Explaining Aberrations of Cell Structure and Cell Signaling in Cancer Using Complex Adaptive Systems

Cancer is identified by aberrations in cellular structure and cellular function. Gross morphological changes are evident in both the cellular and nuclear membranes in tumor cells. The progression of many cancers has been traced to a succession of genetic mutations that ultimately result in altered protein function. Structure and function, however, are not mutually exclusive. Conformational changes in a protein will alter its function, while aberrant expression of a protein can lead to altered cell morphology. The link between structure and function is the array of signal transduction pathways that detect stimuli from inside and outside of the cell, and transmit information, through a series of proteins, to other parts of the cell. One way to gain a better understanding of how structure and function are interrelated is to devise models that describe these pathways. In addition, a model must be able to predict how perturbations to a system will be physically manifested. Until recently, most modeling paradigms have relied on a top---down approach: collect as much data as possible about the system of interest, and derive equations that mimic the system.

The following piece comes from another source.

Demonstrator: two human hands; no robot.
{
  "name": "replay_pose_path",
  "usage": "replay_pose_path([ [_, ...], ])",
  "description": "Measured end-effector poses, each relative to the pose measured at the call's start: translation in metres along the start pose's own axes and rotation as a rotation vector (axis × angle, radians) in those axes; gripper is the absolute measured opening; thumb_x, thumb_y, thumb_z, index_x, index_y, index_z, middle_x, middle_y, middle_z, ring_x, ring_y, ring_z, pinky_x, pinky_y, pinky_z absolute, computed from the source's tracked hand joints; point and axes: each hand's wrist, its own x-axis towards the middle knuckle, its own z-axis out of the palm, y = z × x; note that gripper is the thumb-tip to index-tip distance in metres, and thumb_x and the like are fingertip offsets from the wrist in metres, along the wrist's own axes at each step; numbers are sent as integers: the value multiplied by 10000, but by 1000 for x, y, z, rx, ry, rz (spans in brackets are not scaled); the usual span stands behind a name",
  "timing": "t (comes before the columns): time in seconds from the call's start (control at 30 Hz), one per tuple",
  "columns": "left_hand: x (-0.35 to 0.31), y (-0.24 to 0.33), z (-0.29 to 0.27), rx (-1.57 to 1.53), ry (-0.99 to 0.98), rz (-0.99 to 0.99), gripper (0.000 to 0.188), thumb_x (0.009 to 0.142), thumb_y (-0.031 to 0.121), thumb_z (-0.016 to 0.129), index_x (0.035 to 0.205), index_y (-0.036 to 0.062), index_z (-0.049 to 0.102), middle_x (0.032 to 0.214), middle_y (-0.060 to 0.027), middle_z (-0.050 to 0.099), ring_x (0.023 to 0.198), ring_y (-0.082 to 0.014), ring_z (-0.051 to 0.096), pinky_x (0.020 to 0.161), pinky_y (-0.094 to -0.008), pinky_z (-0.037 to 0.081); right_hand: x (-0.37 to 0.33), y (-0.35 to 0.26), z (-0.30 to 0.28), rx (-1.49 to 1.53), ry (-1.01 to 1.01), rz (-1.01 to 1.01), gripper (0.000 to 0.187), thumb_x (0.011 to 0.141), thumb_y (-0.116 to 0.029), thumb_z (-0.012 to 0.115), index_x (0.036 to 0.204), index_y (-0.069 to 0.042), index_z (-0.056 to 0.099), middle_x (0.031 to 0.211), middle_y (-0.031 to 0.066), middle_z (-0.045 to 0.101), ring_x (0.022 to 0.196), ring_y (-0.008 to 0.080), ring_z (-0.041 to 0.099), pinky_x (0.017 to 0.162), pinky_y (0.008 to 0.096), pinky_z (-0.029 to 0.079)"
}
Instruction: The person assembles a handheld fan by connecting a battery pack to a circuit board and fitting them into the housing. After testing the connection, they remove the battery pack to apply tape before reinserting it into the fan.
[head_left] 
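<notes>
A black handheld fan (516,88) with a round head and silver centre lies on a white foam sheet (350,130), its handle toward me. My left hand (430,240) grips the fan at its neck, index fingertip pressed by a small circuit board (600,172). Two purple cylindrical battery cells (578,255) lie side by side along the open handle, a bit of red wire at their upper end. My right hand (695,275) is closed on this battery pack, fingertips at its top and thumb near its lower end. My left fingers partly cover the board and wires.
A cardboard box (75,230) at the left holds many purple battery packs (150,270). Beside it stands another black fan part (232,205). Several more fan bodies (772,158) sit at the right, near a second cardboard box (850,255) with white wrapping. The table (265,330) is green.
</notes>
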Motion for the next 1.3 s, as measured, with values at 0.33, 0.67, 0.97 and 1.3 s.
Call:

Unfortunately, these types of models are often based on incomplete data. Many assumptions, therefore, must be made; this leads to an inaccurate description of the system. The development of the science of complex adaptive systems has introduced a new modeling paradigm. Modeling using the tools of complex adaptive systems takes a bottom-up approach: systems are distilled to their basic components and rules are constructed that describe their behavior. This behavior can be changed (i.e., adapted) by using functions analogous to chromosomal manipulations (e.g., crossing over). In this review, several signal transduction pathways and cellular structures will be examined using this bottom-up approach.